- Instructions for the task: An exact copy of the listing is needed, with every line kept.

··· Dataset excerpt ···

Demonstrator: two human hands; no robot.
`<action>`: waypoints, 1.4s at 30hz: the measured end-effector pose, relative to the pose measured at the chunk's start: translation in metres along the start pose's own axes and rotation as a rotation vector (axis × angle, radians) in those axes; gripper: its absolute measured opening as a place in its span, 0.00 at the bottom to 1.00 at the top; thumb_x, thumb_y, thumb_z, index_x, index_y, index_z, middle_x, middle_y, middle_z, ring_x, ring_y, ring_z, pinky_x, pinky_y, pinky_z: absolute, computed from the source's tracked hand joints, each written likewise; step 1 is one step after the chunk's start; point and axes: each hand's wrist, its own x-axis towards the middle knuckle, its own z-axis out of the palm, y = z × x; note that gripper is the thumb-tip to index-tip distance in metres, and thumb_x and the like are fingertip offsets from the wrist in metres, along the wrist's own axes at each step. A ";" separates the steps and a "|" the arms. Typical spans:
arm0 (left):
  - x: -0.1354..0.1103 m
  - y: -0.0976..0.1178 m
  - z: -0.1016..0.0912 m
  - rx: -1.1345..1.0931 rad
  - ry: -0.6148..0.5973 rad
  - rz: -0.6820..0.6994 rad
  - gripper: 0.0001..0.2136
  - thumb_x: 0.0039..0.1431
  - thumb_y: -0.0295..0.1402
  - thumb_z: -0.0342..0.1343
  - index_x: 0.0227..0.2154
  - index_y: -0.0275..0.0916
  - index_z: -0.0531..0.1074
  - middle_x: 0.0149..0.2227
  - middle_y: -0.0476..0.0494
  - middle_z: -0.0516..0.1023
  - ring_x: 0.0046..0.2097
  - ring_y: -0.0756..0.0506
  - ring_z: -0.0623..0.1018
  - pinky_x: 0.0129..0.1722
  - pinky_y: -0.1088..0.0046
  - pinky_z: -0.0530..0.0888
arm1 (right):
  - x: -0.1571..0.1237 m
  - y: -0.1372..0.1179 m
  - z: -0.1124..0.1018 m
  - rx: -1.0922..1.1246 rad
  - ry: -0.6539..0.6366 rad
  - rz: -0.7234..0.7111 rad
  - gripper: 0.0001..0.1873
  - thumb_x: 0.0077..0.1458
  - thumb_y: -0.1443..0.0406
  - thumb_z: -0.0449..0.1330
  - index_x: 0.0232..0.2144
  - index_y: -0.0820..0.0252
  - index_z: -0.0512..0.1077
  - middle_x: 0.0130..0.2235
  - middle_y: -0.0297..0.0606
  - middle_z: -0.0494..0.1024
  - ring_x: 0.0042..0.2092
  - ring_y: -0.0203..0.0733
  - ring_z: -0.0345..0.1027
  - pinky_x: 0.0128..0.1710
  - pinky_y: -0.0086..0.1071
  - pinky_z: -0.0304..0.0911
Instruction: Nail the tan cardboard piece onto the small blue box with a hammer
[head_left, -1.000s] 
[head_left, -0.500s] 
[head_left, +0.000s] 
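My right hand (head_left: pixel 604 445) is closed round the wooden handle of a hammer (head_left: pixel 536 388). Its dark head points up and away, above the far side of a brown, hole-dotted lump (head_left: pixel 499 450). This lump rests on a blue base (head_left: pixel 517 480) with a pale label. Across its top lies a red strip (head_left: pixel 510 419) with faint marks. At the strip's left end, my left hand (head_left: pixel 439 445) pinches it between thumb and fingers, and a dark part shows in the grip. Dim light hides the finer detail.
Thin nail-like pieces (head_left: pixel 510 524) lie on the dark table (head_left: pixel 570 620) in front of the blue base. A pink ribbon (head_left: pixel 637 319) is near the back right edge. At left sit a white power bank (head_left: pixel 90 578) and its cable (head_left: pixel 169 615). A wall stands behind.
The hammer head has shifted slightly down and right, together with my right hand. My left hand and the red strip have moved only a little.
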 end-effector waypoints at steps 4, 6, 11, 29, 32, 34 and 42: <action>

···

- Answer space:
Demonstrator: two human hands; no robot.
`<action>`: waypoints, 1.4s at 30hz: the measured end-effector pose, relative to the pose measured at the chunk's start: translation in metres along the start pose's own axes and rotation as a rotation vector (axis × angle, radians) in those axes; gripper: its absolute measured opening as a place in its span, 0.00 at the bottom to 1.00 at the top; thumb_x, thumb_y, thumb_z, index_x, index_y, index_z, middle_x, middle_y, middle_z, ring_x, ring_y, ring_z, pinky_x, pinky_y, pinky_z: absolute, computed from the source's tracked hand joints, each written likewise; step 1 is one step after the chunk's start; point and axes: each hand's wrist, its own x-axis towards the middle knuckle, its own z-axis out of the palm, y = z × x; note that gripper is the thumb-tip to index-tip distance in metres, and thumb_x and the like are fingertip offsets from the wrist in metres, along the wrist's own axes at each step. A ";" separates the steps and a "|" the arms. Typical spans:
arm0 (left):
  - x: -0.1354..0.1103 m
  - y: -0.0976..0.1178 m
  - z: -0.1016..0.0912 m
  - rx: -1.1345..1.0931 rad
  - ry: -0.6148..0.5973 rad
  - rz: -0.6820..0.6994 rad
  - gripper: 0.0001..0.2136
  - thumb_x: 0.0039..0.1431
  - thumb_y: -0.0295..0.1402
  - thumb_z: -0.0342..0.1343
  - index_x: 0.0227..0.2154
  - index_y: -0.0275..0.0916
  - index_z: -0.0531..0.1074
  - middle_x: 0.0149..0.2227
  - middle_y: -0.0476..0.0494
  - middle_z: -0.0516..0.1023
  - ring_x: 0.0046..0.2097
  - ring_y: -0.0756..0.0506
  - ring_z: -0.0623..0.1018
  - pinky_x: 0.0129..0.1722
  - pinky_y: -0.1088..0.0046
  - pinky_z: -0.0530..0.0888
arm1 (right):
  - x: -0.1571..0.1237 m
  - y: -0.1372..0.1179 m
  - z: -0.1124..0.1018 m
  - rx: -1.0922..1.1246 rad
  - ry: -0.6539..0.6366 rad
  - rz: -0.7234..0.7111 rad
  - gripper: 0.0001..0.1873
  - thumb_x: 0.0077..0.1458
  - thumb_y: -0.1443..0.0406
  - thumb_z: -0.0449..0.1330
  - index_x: 0.0232..0.2144
  - index_y: -0.0820..0.0252
  - index_z: -0.0512..0.1077
  - middle_x: 0.0130..0.2235
  - middle_y: -0.0297..0.0606
  - middle_z: -0.0494..0.1024
  - ring_x: 0.0042..0.2092
  - ring_y: -0.0203..0.0733
  - ring_z: -0.0345..0.1027
  - pinky_x: 0.0128..0.1710
  - pinky_y: -0.0086..0.1071
  - pinky_z: -0.0304..0.0911
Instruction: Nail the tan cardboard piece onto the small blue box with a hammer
[head_left, -1.000s] 
[head_left, -0.500s] 
[head_left, +0.000s] 
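My right hand (head_left: pixel 604 445) is closed round the wooden handle of a hammer (head_left: pixel 536 388). Its dark head points up and away, above the far side of a brown, hole-dotted lump (head_left: pixel 499 450). This lump rests on a blue base (head_left: pixel 517 480) with a pale label. Across its top lies a red strip (head_left: pixel 510 419) with faint marks. At the strip's left end, my left hand (head_left: pixel 439 445) pinches it between thumb and fingers, and a dark part shows in the grip. Dim light hides the finer detail.
Thin nail-like pieces (head_left: pixel 510 524) lie on the dark table (head_left: pixel 570 620) in front of the blue base. A pink ribbon (head_left: pixel 637 319) is near the back right edge. At left sit a white power bank (head_left: pixel 90 578) and its cable (head_left: pixel 169 615). A wall stands behind.
The hammer head has shifted slightly down and right, together with my right hand. My left hand and the red strip have moved only a little.
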 end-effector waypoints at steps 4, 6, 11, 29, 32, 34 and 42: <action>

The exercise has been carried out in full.